• [Problem details]
Nothing but an exact copy of the records is expected here.

• [Dataset records]
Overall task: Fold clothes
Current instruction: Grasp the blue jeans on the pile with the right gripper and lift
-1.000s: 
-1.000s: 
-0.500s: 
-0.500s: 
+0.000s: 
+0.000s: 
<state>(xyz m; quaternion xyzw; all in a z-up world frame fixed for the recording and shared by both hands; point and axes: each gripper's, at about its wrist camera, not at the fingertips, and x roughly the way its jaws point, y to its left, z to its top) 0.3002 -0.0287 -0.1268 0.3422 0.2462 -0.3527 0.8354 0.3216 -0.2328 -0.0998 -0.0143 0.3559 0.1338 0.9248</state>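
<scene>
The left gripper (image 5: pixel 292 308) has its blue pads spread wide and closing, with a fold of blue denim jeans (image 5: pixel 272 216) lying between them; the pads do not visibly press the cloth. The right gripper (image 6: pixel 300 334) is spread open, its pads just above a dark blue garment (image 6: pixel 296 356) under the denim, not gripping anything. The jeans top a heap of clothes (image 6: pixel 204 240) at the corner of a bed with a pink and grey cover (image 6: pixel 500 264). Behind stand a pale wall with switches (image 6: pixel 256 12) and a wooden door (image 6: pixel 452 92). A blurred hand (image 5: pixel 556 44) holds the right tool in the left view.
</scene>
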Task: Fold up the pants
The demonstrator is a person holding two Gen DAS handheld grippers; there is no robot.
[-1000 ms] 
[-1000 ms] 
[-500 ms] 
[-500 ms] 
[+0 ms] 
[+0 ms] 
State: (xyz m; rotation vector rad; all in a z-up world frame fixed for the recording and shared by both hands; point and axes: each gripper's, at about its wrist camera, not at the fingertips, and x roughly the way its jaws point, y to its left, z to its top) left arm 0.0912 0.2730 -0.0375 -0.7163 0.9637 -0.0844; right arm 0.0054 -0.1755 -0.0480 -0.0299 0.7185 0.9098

• [Response]
Overall task: Fold clothes
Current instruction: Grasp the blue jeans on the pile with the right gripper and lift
-1.000s: 
-1.000s: 
-0.500s: 
-0.500s: 
+0.000s: 
+0.000s: 
<state>(xyz m; quaternion xyzw; all in a z-up world frame fixed for the recording and shared by both hands; point and axes: each gripper's, at about its wrist camera, not at the fingertips, and x roughly the way its jaws point, y to its left, z to its top) 0.3002 -0.0287 -0.1268 0.3422 0.2462 -0.3527 0.8354 0.3216 -0.2328 -0.0998 -0.0143 0.3559 0.1338 0.9248</state>
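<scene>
The left gripper (image 5: pixel 292 308) has its blue pads spread wide and closing, with a fold of blue denim jeans (image 5: pixel 272 216) lying between them; the pads do not visibly press the cloth. The right gripper (image 6: pixel 300 334) is spread open, its pads just above a dark blue garment (image 6: pixel 296 356) under the denim, not gripping anything. The jeans top a heap of clothes (image 6: pixel 204 240) at the corner of a bed with a pink and grey cover (image 6: pixel 500 264). Behind stand a pale wall with switches (image 6: pixel 256 12) and a wooden door (image 6: pixel 452 92). A blurred hand (image 5: pixel 556 44) holds the right tool in the left view.
</scene>
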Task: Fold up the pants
The demonstrator is a person holding two Gen DAS handheld grippers; there is no robot.
[-1000 ms] 
[-1000 ms] 
[-500 ms] 
[-500 ms] 
[+0 ms] 
[+0 ms] 
State: (xyz m; rotation vector rad; all in a z-up world frame fixed for the recording and shared by both hands; point and axes: each gripper's, at about its wrist camera, not at the fingertips, and x roughly the way its jaws point, y to its left, z to its top) left arm 0.0912 0.2730 -0.0375 -0.7163 0.9637 -0.0844; right arm 0.0054 -0.1755 -0.0480 -0.0299 0.7185 0.9098

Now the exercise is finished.